I'm actually an architectural designer with an undergraduate degree in architecture and a minor in architectural history. I started working on these drawings in 1994 which was six years after receiving my design degree. While you don't need a degree in architecture to draw like this, it certainly helps and has a lot to do with the style. Some people say my drawings have a wood cut print look to them but that's just the way they teach you to draw in architecture school (usually light angled crosshatching and/or black fill poche with technical pens on vellum using standard drafting equipment).

I prefer high contrast black and white work like this because of my background and usually use ink on vellum when drawing by hand so I can trace over sketches or whatever. Tracing over sketches to refine the design and produce the final presentation drawings is a big part of how they teach you to design and present drawings in architecture school even today. I design houses now and still design them by hand and only draw them on the computer with a CAD program when the design has progressed to a certain stage.

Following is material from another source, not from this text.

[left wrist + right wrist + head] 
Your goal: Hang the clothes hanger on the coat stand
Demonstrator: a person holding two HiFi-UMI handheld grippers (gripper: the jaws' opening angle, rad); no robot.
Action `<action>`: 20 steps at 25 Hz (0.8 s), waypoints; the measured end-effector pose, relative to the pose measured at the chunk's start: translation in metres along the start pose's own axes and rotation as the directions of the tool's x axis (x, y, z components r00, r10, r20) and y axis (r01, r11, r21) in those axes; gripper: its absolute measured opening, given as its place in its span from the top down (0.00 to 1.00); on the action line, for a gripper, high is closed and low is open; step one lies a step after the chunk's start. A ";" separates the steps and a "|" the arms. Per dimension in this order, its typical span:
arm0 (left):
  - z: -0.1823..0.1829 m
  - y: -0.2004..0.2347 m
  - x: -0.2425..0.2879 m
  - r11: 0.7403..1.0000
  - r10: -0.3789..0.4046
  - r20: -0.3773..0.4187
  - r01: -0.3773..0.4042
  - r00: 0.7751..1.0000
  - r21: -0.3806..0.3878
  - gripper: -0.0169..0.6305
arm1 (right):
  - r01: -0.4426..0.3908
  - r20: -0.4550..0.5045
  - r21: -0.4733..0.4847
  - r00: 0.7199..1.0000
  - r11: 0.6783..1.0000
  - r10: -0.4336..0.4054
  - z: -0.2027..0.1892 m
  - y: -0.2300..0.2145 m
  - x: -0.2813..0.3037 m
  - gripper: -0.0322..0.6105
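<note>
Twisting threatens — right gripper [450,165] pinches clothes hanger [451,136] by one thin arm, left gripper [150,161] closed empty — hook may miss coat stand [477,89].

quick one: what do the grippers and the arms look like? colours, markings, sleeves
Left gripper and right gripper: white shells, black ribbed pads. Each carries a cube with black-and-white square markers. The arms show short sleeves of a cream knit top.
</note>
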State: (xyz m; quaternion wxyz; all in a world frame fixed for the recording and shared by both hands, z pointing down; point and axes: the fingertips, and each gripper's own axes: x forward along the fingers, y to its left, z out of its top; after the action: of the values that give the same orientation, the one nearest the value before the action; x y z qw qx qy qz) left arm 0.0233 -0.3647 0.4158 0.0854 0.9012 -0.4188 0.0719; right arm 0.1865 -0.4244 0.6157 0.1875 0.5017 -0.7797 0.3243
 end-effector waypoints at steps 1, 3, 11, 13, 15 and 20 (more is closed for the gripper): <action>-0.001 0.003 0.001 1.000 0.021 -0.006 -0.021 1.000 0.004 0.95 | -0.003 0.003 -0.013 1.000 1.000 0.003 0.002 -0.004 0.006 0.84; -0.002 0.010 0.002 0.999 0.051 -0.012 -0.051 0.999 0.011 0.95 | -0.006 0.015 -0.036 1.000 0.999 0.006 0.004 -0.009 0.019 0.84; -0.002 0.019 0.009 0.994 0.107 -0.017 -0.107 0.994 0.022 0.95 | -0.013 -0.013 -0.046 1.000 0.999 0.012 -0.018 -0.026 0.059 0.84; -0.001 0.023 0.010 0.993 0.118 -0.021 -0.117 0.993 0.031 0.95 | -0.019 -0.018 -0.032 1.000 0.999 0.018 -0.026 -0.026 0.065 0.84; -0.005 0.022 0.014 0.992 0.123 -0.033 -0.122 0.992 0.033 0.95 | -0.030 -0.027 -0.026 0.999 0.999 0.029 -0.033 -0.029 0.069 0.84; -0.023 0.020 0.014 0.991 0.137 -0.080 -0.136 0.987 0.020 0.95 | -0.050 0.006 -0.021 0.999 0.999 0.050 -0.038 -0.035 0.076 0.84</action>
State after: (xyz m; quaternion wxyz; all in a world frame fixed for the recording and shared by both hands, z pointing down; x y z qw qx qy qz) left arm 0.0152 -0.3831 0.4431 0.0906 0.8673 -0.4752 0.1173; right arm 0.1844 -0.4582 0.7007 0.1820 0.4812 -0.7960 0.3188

I too would love to see more game companies going back to black and white cartographic layouts which I prefer over color. Back in the nineties before 3.X D&D and d20 color layouts were the norm, nobody did color layouts except for the covers and the occasional foldout maps due to the printing costs - it was prohibitively expensive. Even my B&W map of Mirkwood was done because ICE didn't want to have have to incur the expense of producing the color fold out map again with this product. While I can do color work, I would much rather do B&W layouts because that's what I enjoy drawing and even using if I was to GM a game. Color can be spectacular when done well but it just adds another level of complexity and requires more time to draw layouts that you don't get payed very much to draw to begin with.